Just FYI, although you're right about your character not being the most powerful, since I might be allowed to keep my past lives as is, I plan on playing this safely and fairly towards the other players.

----------


## Dr.Gunsforhands

> Dr.Gunsforhands, how you planning to handle power scaling? Because I'm not the most powerful PC at the moment, and that says a lot about the other PC's.


Short answer: Self-policing.

*Spoiler: Long Answer*
Show

 I am deliberately taking a laissez-faire approach to PCs' power levels in this game. This is mostly for selfish reasons, admittedly. 

First, I want to break my bad habit of trying to compete with the players. The last time I tried to GM this, I was worried that I wasn't providing enough resistance to make the story interesting, but in truth you all have the tools to make things interesting on your own. I just need to step back and let you do it.

Second, I don't want to imply that you are competing with one another at all. I am not as media-savvy as most of you, so if you ever get into PVP or have a disagreement about how a scene should go, I wouldn't be able to adjudicate it in the best of times. You'll have to work out such conflicts OOC.

Third, power is subjective and meaningless without context. Rich puts this better in his Fast Food Worker post, but if what you want is to describe your PC dancing her way through a dramatic sword fight, then the ability to vaporize a galaxy with a snap of her fingers is probably worse than useless to you.

----------


## ArlEammon

> Short answer: Self-policing.
> 
> Long answer: I am deliberately taking a laissez-faire approach to PCs' power levels in this game. This is mostly for selfish reasons, admittedly. 
> 
> First, I want to break my bad habit of trying to compete with the players. The last time I tried to GM this, I was worried that I wasn't providing enough resistance to make the story interesting, but in truth you all have the tools to make things interesting on your own. I just need to step back and let you do it.
> 
> Second, I don't want to imply that you are competing with one another at all. I am not as media-savvy as most of you, so if you ever get into PVP or have a disagreement about how a scene should go, I wouldn't be able to adjudicate it in the best of times. You'll have to work out such conflicts OOC.
> 
> Third, power is subjective and meaningless without context. Rich puts this better in his Fast Food Worker post, but if what you want is to describe your PC dancing her way through a dramatic sword fight, then the ability to vaporize a galaxy with a snap of her fingers is probably worse than useless to you.


I will add, based on Dr.Gunsforhands answer, that I will not take advantage of my past live's general raw force to just steam roll all the enemies of the game, or steal the show, so to speak, and make everyone else look lame by comparison. 

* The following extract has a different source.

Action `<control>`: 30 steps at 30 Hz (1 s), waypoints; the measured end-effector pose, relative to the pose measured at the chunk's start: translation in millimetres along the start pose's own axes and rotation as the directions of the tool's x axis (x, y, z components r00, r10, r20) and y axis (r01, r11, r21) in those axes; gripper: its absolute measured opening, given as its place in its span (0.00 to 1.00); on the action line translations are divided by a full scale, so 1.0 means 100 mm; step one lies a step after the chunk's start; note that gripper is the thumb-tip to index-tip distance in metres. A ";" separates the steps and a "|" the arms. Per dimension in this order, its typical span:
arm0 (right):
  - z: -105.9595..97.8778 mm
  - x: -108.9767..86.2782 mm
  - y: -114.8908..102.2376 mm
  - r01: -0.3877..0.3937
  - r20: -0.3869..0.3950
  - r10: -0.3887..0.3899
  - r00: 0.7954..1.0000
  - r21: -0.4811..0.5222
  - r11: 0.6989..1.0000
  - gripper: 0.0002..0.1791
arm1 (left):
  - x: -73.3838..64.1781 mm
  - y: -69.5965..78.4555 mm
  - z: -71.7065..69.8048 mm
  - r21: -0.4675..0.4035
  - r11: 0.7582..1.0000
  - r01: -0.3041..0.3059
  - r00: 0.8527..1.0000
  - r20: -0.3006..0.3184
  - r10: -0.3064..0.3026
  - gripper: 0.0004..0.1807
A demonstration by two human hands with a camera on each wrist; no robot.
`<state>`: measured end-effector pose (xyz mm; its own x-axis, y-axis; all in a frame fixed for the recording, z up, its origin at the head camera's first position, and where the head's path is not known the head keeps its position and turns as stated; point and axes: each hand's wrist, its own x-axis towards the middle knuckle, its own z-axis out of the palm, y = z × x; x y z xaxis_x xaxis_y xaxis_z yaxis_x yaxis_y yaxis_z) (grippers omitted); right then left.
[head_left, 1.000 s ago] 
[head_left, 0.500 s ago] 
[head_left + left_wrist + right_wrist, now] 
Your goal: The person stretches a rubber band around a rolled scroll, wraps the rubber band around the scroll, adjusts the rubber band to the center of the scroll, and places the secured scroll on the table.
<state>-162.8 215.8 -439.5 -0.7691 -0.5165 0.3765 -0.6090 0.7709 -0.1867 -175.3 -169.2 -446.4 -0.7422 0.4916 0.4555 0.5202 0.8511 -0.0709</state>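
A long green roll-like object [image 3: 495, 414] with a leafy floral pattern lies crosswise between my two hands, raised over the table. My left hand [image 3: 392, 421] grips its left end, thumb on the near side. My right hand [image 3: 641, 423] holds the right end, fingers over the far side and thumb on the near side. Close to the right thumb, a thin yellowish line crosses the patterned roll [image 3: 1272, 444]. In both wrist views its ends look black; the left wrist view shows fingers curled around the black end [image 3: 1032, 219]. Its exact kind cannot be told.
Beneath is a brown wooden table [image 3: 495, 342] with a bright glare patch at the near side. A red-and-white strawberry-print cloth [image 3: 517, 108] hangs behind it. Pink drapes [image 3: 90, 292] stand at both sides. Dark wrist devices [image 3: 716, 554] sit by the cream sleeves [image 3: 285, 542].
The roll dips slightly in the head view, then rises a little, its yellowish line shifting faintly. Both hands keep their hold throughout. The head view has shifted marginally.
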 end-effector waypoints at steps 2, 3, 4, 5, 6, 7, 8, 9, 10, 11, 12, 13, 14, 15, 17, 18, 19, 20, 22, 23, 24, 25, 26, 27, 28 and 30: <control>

I have plausible reasons why even my characters, whom I deem as the most powerful in the role play, can be played cautiously, and to my satisfaction, without sacrificing anything in the sense of fun for either the players or myself.

----------


## NineOfSpades

Here is my character sheet for Aisling Murphy, Hero With A Thousand Faces. Its...rather long, but thats just because I ended up doing way more detail than was needed.

*Spoiler: Character Picture*
Show





*Reincarnations*
The Sole Survivor (Fallout 4)
The Last Dragonborn (The Elder Scrolls 5: Skyrim)
The Fateless One (Kingdoms Of Amular: Reckoning)

----------


## ArlEammon



----------


## NineOfSpades

Was that a comment on having a diverse and well equipped set of skills, or a threat?

----------


## ArlEammon

> Was that a comment on having a diverse and well equipped set of skills, or a threat?


It's about today being the time of game start.

----------


## souffle_girl

Could be interested if there's still a spot. I have a concept and power set, just need to hash out the last details.
I have a question though: how obscure can the source material be? Because in my case, 2 out of 3 RCs are very obscure.

----------


## ArlEammon

> Could be interested if there's still a spot. I have a concept and power set, just need to hash out the last details.
> I have a question though: how obscure can the source material be? Because in my case, 2 out of 3 RCs are very obscure.


If you don't mind me asking, who are they? I have some interest in obscure media myself.

----------


## souffle_girl

> If you don't mind me asking, who are they? I have some interest in obscure media myself.


Konoko, from Oni, an early '00s action videogame, and Artisia, from the Italian comic Nathan Never (which was probably never translated out of Italian)

Still not sure about the third, but she might be Ruby Rose from RWBY.

----------


## ArlEammon

> Konoko, from Oni, an early '00s action videogame, and Artisia, from the Italian comic Nathan Never (which was probably never translated out of Italian)
> 
> Still not sure about the third, but she might be Ruby Rose from RWBY.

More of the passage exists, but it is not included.